▶ **WORK REQUIRED**
The data below holds a line containing "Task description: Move" and a line containing "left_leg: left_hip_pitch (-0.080"; please quote exactly those two lines and every line between them, and nothing else.

____

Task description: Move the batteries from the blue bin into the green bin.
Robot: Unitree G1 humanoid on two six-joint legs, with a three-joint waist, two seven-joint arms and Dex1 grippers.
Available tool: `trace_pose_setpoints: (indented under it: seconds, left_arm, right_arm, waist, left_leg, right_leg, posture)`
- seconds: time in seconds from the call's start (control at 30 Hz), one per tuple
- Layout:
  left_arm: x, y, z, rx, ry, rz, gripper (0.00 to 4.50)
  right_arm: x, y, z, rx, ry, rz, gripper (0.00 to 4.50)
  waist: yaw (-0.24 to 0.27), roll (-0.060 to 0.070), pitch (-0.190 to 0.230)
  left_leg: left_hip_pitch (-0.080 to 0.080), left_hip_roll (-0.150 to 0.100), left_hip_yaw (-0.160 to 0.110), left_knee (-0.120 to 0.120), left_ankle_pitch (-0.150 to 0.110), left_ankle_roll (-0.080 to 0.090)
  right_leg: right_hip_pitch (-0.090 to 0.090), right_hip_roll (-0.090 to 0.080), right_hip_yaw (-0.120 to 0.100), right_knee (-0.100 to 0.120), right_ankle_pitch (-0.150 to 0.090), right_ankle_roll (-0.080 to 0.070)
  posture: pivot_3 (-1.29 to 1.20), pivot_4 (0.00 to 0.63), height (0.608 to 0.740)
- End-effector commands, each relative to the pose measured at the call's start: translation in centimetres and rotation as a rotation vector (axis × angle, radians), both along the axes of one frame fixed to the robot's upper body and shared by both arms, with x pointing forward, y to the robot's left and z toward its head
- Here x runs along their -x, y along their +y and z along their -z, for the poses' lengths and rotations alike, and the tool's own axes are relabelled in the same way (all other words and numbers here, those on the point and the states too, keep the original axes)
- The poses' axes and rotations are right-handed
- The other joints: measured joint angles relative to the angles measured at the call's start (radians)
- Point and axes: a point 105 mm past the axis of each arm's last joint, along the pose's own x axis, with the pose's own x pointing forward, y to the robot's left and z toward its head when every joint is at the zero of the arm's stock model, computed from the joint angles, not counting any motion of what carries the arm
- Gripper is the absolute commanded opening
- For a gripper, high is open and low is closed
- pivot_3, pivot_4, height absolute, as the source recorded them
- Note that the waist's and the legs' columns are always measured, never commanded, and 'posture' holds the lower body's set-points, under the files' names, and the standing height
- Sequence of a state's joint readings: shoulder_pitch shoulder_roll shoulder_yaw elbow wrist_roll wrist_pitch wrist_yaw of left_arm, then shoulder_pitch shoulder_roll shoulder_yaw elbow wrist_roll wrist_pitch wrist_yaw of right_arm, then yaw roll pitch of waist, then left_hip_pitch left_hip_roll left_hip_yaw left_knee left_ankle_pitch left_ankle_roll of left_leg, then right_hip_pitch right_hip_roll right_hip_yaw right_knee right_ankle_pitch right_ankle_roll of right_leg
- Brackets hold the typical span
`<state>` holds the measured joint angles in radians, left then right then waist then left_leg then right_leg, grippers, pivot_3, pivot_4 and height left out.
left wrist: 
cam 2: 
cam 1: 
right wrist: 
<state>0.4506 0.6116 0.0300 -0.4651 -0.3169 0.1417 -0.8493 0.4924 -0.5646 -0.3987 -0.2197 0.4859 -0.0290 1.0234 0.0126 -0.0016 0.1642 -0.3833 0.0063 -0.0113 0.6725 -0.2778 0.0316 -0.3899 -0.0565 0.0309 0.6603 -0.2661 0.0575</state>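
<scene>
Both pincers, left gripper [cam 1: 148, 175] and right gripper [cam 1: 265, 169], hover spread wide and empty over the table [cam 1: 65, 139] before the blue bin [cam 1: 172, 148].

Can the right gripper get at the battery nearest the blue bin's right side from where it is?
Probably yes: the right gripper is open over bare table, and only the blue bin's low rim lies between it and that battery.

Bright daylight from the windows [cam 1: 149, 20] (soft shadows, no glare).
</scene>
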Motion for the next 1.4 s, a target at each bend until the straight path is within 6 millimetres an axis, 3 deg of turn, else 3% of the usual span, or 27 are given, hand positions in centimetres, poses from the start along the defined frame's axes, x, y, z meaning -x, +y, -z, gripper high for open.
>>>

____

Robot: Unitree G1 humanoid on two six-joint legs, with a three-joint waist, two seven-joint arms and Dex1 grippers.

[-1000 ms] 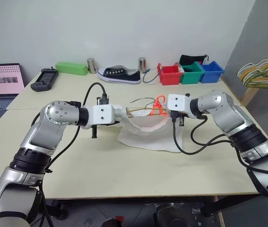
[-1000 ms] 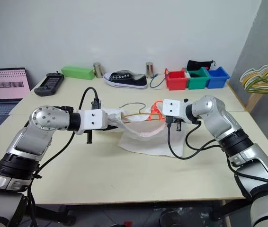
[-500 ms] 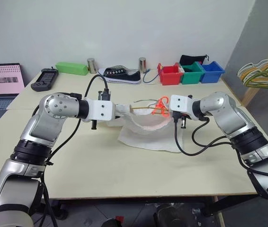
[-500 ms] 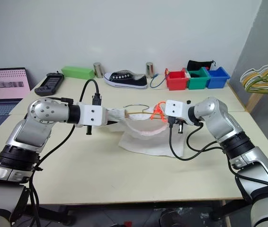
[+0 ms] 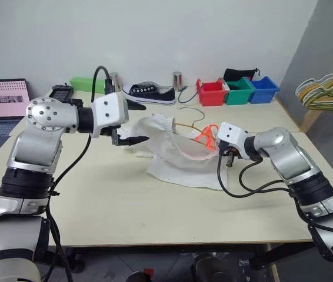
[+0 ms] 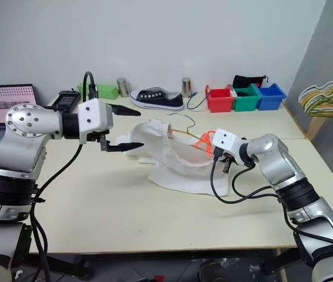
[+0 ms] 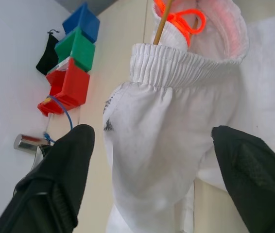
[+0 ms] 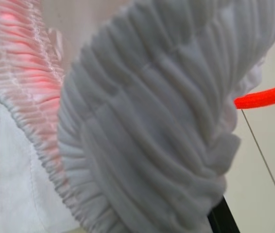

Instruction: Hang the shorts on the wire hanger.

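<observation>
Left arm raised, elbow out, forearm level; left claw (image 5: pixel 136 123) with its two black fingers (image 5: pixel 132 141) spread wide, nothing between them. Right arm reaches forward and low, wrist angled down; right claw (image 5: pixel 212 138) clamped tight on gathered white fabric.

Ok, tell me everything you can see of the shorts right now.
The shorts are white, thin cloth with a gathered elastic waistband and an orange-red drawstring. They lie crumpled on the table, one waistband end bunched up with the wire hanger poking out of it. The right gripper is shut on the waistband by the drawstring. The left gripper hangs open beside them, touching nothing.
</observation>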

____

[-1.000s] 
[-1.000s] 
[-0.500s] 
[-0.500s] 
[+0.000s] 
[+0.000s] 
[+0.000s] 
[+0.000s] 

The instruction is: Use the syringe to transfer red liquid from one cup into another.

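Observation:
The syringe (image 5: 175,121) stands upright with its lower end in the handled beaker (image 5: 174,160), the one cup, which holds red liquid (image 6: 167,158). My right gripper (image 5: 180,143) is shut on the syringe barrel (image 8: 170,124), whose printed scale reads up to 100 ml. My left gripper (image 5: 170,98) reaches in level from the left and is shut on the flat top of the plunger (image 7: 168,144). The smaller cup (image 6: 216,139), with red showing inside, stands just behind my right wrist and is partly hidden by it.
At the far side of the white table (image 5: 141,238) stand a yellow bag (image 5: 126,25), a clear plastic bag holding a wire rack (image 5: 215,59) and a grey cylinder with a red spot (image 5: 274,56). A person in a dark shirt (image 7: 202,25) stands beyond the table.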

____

▶ **YOUR SOLUTION**
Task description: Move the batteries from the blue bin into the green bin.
Robot: Unitree G1 humanoid on two six-joint legs, with a three-joint waist, two seven-joint arms and Dex1 grippers.
Available tool: `trace_pose_setpoints: (indented under it: seconds, left_arm, right_arm, waist, left_leg, right_leg, posture)`
- seconds: time in seconds from the call's start (control at 30 Hz), one per tuple
- Layout:
  left_arm: x, y, z, rx, ry, rz, gripper (0.00 to 4.50)
  right_arm: x, y, z, rx, ry, rz, gripper (0.00 to 4.50)
  waist: yaw (-0.24 to 0.27), roll (-0.060 to 0.070), pitch (-0.190 to 0.230)
  left_leg: left_hip_pitch (-0.080 to 0.080), left_hip_roll (-0.150 to 0.100), left_hip_yaw (-0.160 to 0.110), left_knee (-0.120 to 0.120), left_ankle_pitch (-0.150 to 0.110), left_ankle_roll (-0.080 to 0.090)

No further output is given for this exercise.